What increases or decreases this risk:

## Contributing Factors
| Factor | Effect | Mechanism |
|--------|--------|-----------|
| Capability level | Increases risk | More sophisticated deception possible |
| Interpretability | Decreases risk | Can detect goal misalignment |
| Training diversity | Decreases risk | Harder to learn single deception pattern |
| Deployment speed | Increases risk | Less time for safety evaluation |

Cross-link to relevant response pages:

## Responses That Address This Risk
| Response | Relevance | Mechanism |
|----------|-----------|-----------|
| [Mechanistic Interpretability](/knowledge-base/responses/alignment/mech-interp/) | High | Directly examines internal representations |
| [AI Control](/knowledge-base/responses/alignment/ai-control/) | Medium | Limits damage from undetected deception |
| [Adversarial Training](/knowledge-base/responses/alignment/adversarial-training/) | Medium | Tests for inconsistent behavior |

What we don’t know:

## Key Uncertainties
1. **Emergence threshold**: At what capability level does deception become possible?
2. **Detection difficulty**: How hard is it to detect deceptive cognition with interpretability?
3. **Prevalence**: How often would training produce deceptive vs. genuinely aligned systems?

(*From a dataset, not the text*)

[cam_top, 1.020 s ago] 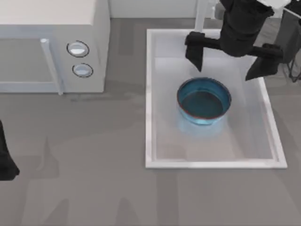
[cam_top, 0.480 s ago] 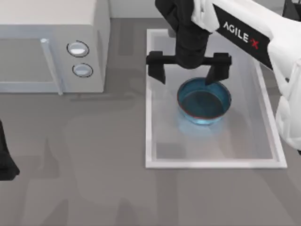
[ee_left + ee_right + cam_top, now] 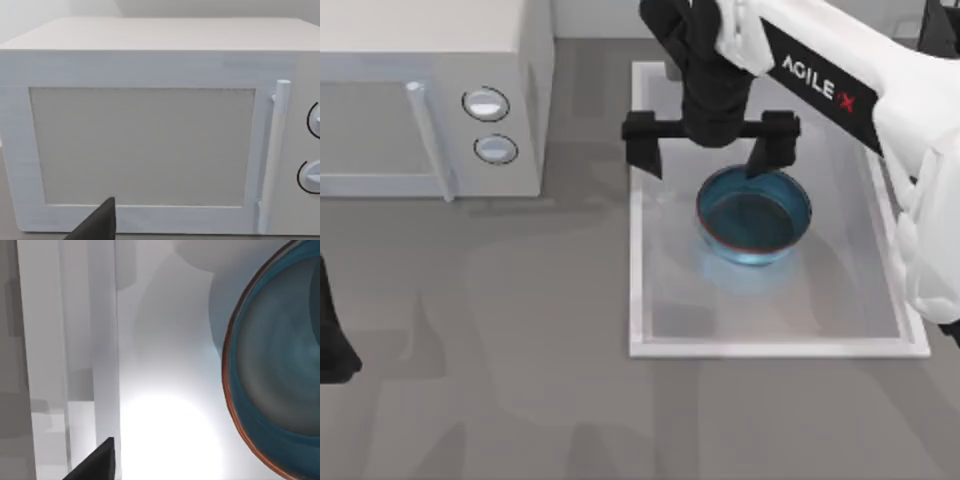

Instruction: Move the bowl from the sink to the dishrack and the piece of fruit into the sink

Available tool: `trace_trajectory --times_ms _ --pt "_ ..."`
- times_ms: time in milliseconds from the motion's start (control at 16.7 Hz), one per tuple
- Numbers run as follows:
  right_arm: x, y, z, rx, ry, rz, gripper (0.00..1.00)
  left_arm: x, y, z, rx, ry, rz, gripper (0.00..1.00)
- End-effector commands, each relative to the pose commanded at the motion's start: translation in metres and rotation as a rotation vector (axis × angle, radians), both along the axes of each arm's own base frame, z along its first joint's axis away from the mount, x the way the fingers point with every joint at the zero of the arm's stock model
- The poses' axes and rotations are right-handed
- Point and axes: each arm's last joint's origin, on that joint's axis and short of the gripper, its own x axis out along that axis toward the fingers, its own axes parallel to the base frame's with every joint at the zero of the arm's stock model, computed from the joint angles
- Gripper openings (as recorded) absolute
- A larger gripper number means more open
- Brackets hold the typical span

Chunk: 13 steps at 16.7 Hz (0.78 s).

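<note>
The blue bowl (image 3: pixel 753 217) with its reddish rim sits in the middle of the white sink (image 3: pixel 640 250). My right gripper (image 3: pixel 711 150) hangs open over the sink's far left part, one finger above the left rim and the other at the bowl's far edge. In the right wrist view the bowl (image 3: pixel 280 370) shows close up beside the sink's rim (image 3: pixel 102 355). My left arm (image 3: pixel 332 335) is parked at the table's left edge. The piece of fruit is out of view.
A white microwave (image 3: pixel 430 100) with two round knobs stands at the back left, and the left wrist view faces its door (image 3: pixel 145 145). A dark rack part (image 3: pixel 940 30) shows at the far right corner. Bare grey table lies in front of the sink.
My right arm swung in from the sink's far right to its far left, and the gripper turned so its fingers span from the left rim to the bowl's edge. The bowl stayed put.
</note>
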Motion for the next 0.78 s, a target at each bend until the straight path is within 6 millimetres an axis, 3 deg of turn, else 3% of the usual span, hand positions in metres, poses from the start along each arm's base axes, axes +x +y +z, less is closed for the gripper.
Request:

Precedents or analogies from other domains.

Links to connected risk pages.


Terminal window
# Use the research-report skill to generate initial content
/research-report "Analyze [RISK_NAME]: mechanisms, severity, contributing factors, and responses"
# Then create the page structure

Or use the Task tool:

Task({
subagent_type: 'general-purpose',
prompt: `Create a new risk page for [RISK_NAME].
FIRST: Read /internal/risk-style-guide/ for requirements.
THEN: Research the risk using WebSearch to find:
- Academic papers on the mechanism
- Expert assessments of likelihood
- Real-world examples or analogies
Create the page at: src/content/docs/knowledge-base/risks/[category]/[risk-name].mdx
Include ALL required sections:
1. Overview (2-3 paragraphs)
2. Risk Assessment table
3. How It Works (with Mermaid diagram)
4. Contributing Factors table
5. Responses That Address This Risk
6. Key Uncertainties
7. Related Risks`
})
Task({
subagent_type: 'general-purpose',
prompt: `Improve the risk page at [PATH].
FIRST: Read /internal/risk-style-guide/ and the current page.
THEN: Use WebSearch to find citations for:
- Quantitative estimates (likelihood, severity)
- Expert opinions and surveys
- Case studies or historical examples
Make surgical edits to add:
1. Risk Assessment table (if missing)
2. Mermaid diagram showing mechanism
3. Contributing Factors table
4. Citations from authoritative sources
DO NOT rewrite the entire file.`
})
Terminal window
# Check all risk pages against style guide
node scripts/validate/validate-templates.mjs --type risk
# List risk pages missing required sections
node scripts/content/grade-by-template.mjs --template knowledge-base-risk

Pages are scored on four dimensions (0-10 scale). Scoring is harsh - a 7 is exceptional, most content should score 3-5.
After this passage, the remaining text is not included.